RE: raid6 - data integrity issue - data mis-compare on rebuilding RAID 6 - with 100 Mb resync speed.

"Manibalan P" <pmanibalan@xxxxxxxxxxxxxx> · Fri, 11 Apr 2014 17:41:12 +0530

Hi Neil,

Also, I found the data corruption issue on RHEL 6.5.

For your kind attention, I up-ported the md code [raid5.c + raid5.h]
from FC11 kernel to CentOS 6.4, and there is no mis-compare with the
up-ported code.

Thanks,
Manibalan.

-----Original Message-----
From: Manibalan P 
Sent: Monday, March 24, 2014 6:46 PM
To: 'linux-raid@xxxxxxxxxxxxxxx'
Cc: neilb@xxxxxxx
Subject: RE: raid6 - data integrity issue - data mis-compare on
rebuilding RAID 6 - with 100 Mb resync speed.

Hi,

I have performed the following tests to narrow down the integrity issue.

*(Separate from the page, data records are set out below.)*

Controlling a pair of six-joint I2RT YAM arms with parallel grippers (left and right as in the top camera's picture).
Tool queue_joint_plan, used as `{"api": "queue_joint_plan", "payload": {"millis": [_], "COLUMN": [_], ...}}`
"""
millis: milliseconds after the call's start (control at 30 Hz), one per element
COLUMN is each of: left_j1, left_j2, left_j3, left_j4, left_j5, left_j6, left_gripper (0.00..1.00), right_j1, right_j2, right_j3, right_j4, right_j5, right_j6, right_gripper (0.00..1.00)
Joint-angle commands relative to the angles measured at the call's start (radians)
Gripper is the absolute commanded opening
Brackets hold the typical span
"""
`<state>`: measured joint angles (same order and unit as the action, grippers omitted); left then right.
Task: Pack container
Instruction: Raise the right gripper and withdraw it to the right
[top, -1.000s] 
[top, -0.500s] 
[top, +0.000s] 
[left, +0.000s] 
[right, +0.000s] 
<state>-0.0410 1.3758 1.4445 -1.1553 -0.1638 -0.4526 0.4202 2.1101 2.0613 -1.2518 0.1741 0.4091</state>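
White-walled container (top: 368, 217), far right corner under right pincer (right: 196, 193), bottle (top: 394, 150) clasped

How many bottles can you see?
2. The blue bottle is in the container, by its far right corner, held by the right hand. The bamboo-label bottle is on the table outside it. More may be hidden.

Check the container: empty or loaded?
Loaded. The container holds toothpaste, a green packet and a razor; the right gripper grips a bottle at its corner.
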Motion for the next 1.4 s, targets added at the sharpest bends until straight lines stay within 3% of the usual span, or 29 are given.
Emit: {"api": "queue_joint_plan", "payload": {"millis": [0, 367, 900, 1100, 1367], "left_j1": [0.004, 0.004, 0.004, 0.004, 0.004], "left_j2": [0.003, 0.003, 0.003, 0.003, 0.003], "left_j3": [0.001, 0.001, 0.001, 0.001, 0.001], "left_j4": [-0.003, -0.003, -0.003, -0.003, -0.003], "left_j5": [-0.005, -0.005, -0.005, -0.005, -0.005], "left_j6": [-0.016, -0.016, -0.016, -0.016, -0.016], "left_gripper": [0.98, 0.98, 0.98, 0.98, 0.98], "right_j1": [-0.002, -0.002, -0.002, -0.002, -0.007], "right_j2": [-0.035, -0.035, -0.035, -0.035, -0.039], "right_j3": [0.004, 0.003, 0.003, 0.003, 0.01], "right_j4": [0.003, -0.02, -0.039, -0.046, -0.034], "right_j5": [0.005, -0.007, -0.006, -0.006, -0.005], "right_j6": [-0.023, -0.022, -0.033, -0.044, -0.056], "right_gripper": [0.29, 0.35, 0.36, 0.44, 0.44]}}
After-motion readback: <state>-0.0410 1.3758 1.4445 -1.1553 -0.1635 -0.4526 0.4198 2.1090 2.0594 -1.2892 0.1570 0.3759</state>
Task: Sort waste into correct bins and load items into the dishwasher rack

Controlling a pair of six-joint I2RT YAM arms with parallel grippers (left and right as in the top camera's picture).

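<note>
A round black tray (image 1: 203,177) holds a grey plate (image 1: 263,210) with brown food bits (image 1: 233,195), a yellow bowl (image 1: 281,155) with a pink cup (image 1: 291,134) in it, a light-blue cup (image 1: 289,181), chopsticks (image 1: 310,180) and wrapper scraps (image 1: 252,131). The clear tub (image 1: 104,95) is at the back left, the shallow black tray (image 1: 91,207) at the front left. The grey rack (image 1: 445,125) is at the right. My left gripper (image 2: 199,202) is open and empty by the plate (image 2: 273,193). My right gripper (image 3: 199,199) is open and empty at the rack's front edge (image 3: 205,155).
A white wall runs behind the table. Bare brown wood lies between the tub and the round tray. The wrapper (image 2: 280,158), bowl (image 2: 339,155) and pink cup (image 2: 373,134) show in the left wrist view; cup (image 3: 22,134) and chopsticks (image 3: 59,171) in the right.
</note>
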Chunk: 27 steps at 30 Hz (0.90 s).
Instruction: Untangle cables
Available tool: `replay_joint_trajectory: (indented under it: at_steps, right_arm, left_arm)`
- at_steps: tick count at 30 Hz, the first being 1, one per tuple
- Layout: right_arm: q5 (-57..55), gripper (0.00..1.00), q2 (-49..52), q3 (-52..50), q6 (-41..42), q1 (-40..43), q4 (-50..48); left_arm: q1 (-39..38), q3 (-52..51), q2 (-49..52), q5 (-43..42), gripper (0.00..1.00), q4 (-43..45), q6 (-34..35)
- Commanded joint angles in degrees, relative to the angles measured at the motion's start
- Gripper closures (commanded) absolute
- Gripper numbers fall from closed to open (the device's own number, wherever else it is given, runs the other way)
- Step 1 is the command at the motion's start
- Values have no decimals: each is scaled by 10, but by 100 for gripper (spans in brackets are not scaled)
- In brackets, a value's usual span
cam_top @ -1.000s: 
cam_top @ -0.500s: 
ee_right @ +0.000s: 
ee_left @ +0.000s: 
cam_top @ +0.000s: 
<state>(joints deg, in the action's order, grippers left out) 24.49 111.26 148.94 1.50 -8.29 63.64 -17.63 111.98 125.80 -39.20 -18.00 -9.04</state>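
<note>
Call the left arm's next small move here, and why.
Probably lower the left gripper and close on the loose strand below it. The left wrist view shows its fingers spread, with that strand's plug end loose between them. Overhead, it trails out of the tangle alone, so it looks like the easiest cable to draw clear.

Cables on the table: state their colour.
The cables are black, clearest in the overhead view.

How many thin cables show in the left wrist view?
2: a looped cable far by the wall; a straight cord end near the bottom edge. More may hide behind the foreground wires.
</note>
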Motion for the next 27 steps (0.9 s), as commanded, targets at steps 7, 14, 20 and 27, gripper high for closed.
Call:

1. RAID 6, single drive failure - NO ISSUE
	a. Running IO
	b. mdadm set faulty and remove a drive
	c. mdadm add the drive back
 There is no mis-compare happen in this path.

2. RAID 6, two drive failure - write during Degrade and verify after
rebuild 
	a. remove two drives, to make the RAID array degraded.
	b. now run write IO write cycle, wait till the write cycle
completes
	c. insert the drives back one by one, and wait till the re-build
completes and a RAID array become optimal.
	d. now perform the verification cycle.
There is no mis-compare happened in this path also.

During All my test, the sync_Speed_max and min is set to 100Mb

So, as you referred in your previous mail, the corruption might be
happening only during resync and IO happens in parallel.

Also, I tested with upstream 2.6.32 kernel from git:
"http://git.kernel.org/cgit/linux/kernel/git/torvalds/linux.git/ -
tags/v2.6.32"
	And I am facing mis-compare issue in this kernel as well.  on
RAID 6, two drive failure with high sync_speed.

Thanks,
Manibalan.

-----Original Message-----
From: NeilBrown [mailto:neilb@xxxxxxx]
Sent: Thursday, March 13, 2014 11:49 AM
To: Manibalan P
Cc: linux-raid@xxxxxxxxxxxxxxx
Subject: Re: raid6 - data integrity issue - data mis-compare on
rebuilding RAID 6 - with 100 Mb resync speed.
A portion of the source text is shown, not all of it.